WHEN LITTLE BOYS GROW UP (Part one)

WHEN LITTLE BOYS GROW UP (Part one)

This weekend my middle kid is moving out, for real this time.

As per usual for me, it evokes a whole spectrum of bittersweet emotions. Some dance around in my periphery, some linger, and others settle heavy like a brick in the pit of my gut. 

Don’t get me wrong…he’s fiercely independent. Perfectly capable.

He’s already traveled the world and stretched those wings out BEYOND full span, but here’s the difference….this time he’s taking his bed, so it’s obviously serious. (And no…he doesn’t want the shitty old corduroy couch from the shed as a bonus, thanks though.)

Truth be known, he was BORN pushing the boundaries. 

(And my Lord has he been a challenge). 

Determined and feisty, but laced with a dead set gnarly grit that seems to grace those who’ve been forced to dig deeper for simple survival. Takes me back to the first time he proved to us he was going to do life on his own terms. One month shy of his first birthday.

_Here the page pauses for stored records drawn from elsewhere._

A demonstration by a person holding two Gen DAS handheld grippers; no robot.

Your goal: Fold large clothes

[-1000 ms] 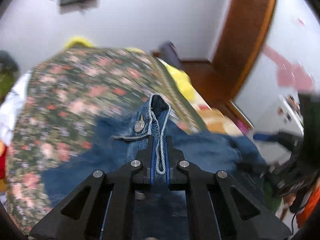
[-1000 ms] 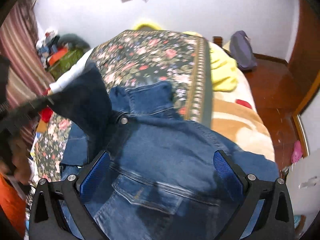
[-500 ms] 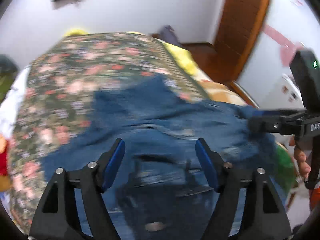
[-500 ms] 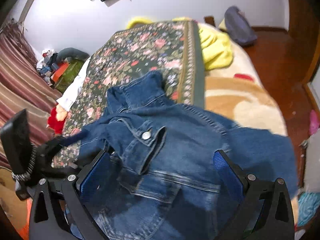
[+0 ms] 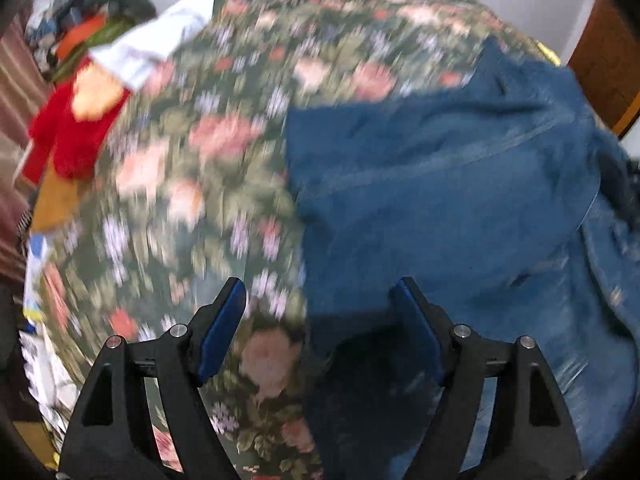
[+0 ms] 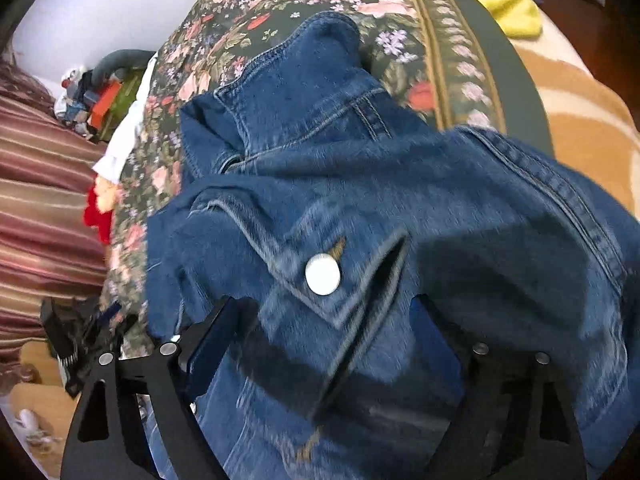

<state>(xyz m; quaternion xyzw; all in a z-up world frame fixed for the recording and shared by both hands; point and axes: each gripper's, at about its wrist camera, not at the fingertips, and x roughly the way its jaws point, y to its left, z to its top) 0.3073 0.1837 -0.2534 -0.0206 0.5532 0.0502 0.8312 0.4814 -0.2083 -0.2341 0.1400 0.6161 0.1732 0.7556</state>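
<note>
Denim jacket (image 6: pixel 360 184) lies rumpled on the floral bedspread (image 5: pixel 192 152), collar toward the far end. Step in hand: picking new grip points for the next fold. Left tool (image 5: pixel 316 320) is wide, empty, straddling the jacket's left edge. Right tool (image 6: pixel 324 332) is closing around a bunched pocket flap with button (image 6: pixel 322 273); pads probably not pressing yet, view is blurred. Next: both need firm bites on edge fabric before lifting.
</note>
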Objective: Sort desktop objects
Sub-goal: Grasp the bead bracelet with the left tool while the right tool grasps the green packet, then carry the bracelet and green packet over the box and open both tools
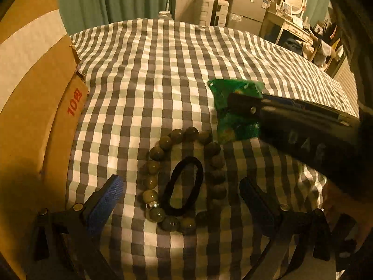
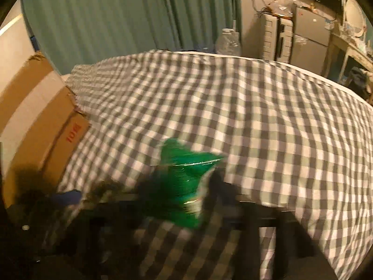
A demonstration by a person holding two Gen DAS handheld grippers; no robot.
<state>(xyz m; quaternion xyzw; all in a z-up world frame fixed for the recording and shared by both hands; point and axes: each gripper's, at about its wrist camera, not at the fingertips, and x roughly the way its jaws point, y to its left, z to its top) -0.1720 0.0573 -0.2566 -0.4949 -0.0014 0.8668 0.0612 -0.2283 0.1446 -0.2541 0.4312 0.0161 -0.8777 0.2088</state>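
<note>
A bracelet of grey-green beads (image 1: 153, 152) lies in a ring on the checked cloth (image 1: 144, 74). A black hair tie (image 1: 184, 186) lies inside it. My left gripper (image 1: 181, 191) is open, its fingers on either side of the bracelet and just above it. My right gripper (image 1: 235, 103) is shut on a green snack packet (image 1: 233, 88) and holds it off the cloth, right of and beyond the bracelet. The right wrist view is blurred; the packet (image 2: 184, 184) sits between the dark fingers there.
A cardboard box (image 1: 30, 98) stands along the left edge of the cloth; it also shows in the right wrist view (image 2: 39, 114). Beyond the cloth are green curtains (image 2: 116, 11), a suitcase (image 1: 209, 9) and a small fridge (image 1: 249, 11).
</note>
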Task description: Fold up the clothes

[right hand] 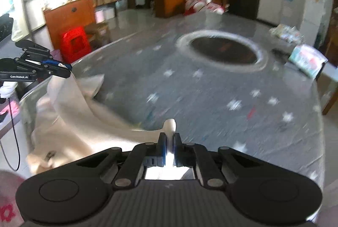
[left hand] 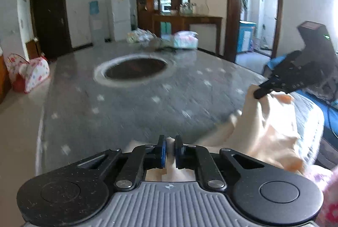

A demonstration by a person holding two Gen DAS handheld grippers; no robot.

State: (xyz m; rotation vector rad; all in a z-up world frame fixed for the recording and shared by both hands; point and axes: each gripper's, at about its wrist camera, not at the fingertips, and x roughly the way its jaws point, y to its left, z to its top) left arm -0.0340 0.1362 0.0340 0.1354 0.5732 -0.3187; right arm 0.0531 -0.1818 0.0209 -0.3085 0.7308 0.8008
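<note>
Both black two-finger tongs are clenched on one pale cream cloth garment: left gripper (left hand: 170, 145), low centre of its own view, pinches a fold between blue pads; right gripper (right hand: 170, 142), low centre of its view, likewise nips a raised tuft. Cream garment (left hand: 272, 121) sags between them, spread over the near edge of the round grey star-patterned tablecloth (left hand: 131, 104), filling the lower right of the left view and the lower left of the right view (right hand: 69, 121). Motion blur smears the table pattern and the dark circular centre inset (left hand: 135, 67). Garment type is indistinguishable; its lower hem is cut off behind the gripper bodies. Packets at the far table edge (left hand: 186, 39) are unreadable.
</note>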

I sit in the waiting room at 12:15am in eerie silence, apart from the rhythmic beep that peeks through my my subconscious as distant monitors do their thing. Just down the corridor, my fair haired babe battles courageously to stay with us, after a late night haemorrhage turns our world upside down. Not for the first time, but this one is scarier. Bigger. Heaps more confronting. 

Especially at midnight in a sterile, uncomfortable, and COMPLETELY deserted hospital waiting room with only blend 43 and a stinky styrene cup to keep me company. 

Let’s backtrack an hour.

I look up as the door squeaks open. 

I know the surgeon. That's the first miracle, as it turns out. (What are the chances…in a big unfamiliar hospital in a brand new city, that I would encounter for a SECOND time, the surgeon who knows and remembers me). 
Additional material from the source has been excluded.